I am using R-tm-Rweka packages to do some text mining. Instead of building a tf-tdm on single words, which is not enough for my purposes, i have to extract ngrams. I used @Ben function TrigramTokenizer <- function(x) NGramTokenizer(x, Weka_control(min = 2, max = 3))
tdm <- TermDocumentMatrix(a, control = list(tokenize = TrigramTokenizer))
to extract trigrams. The output has an apparent error, see below. It picks up 4-, 3- and 2-word phrases. Ideally, it should have ONLY picked up the 4-word noun phrase and dropped the (3- and 2-word)rest. How do I force this solution, like Python NLTK has a backup tokenizer option?
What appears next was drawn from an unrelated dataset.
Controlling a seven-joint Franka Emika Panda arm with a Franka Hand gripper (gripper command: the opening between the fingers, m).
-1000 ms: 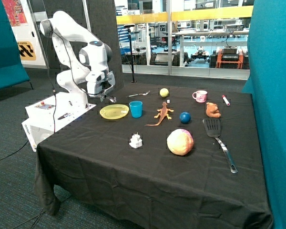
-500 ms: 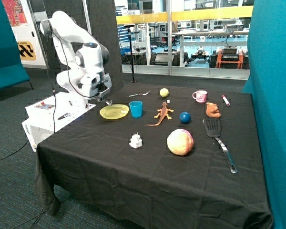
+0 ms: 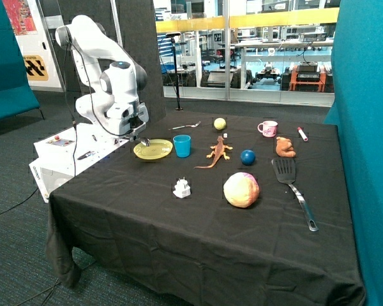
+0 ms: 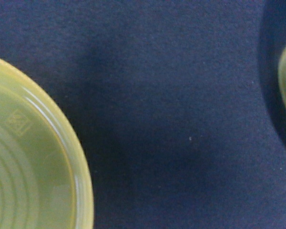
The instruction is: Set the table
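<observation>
My gripper (image 3: pixel 142 137) hovers low at the yellow plate's (image 3: pixel 153 150) nine o'clock rim on the black-draped table (image 3: pixel 198 223); I cannot tell its jaw state. Next I judge a careful descent.

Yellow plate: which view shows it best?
The outside view: the whole plate shows on the table, beside the blue cup, with the gripper at its edge. The wrist view shows only part of its ridged rim.
</observation>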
abstract strategy ->this is incorrect
>
abstract strategy board ->incorrect
abstract strategy board game -> this should be the correct output
accenture executive
accenture executive simple
accenture executive simple comment
Many thanks.
I think you were very close with the attempt that you made. Except that you have to understand that what you were telling Weka
to do was to capture 2-gram and 3-gram tokens; that's just how Weka_control
was specified.
Instead I'd recommend to use the different token sizes in different tokenizers and select or merge the results according to your preference or decision rule.
I think it would be worth checking out this great tutorial on n-gram wordclouds.
A solid code snippet for n-gram text mining is:
# QuadgramTokenizer ####
QuadgramTokenizer <- function(x) NGramTokenizer(x, Weka_control(min = 4, max = 4)
for 4-grams,
# TrigramTokenizer ####
TrigramTokenizer <- function(x) NGramTokenizer(x, Weka_control(min = 3, max = 3)
For 3-grams, and of course
# BigramTokenizer ####
BigramTokenizer <- function(x) NGramTokenizer(x, Weka_control(min = 2, max = 2)
for 2-grams.
You might be able to avoid your earlier problem by running the different gram sizes separately like this instead of setting Weka_control
to a range.
You can apply the tokenizer like this:
tdm.ng <- TermDocumentMatrix(ds5.1g, control = list(tokenize = BigramTokenizer))
dtm.ng <- DocumentTermMatrix(ds5.1g, control = list(tokenize = BigramTokenizer))
If you still have problems please just provide a reproducible example and I'll follow up.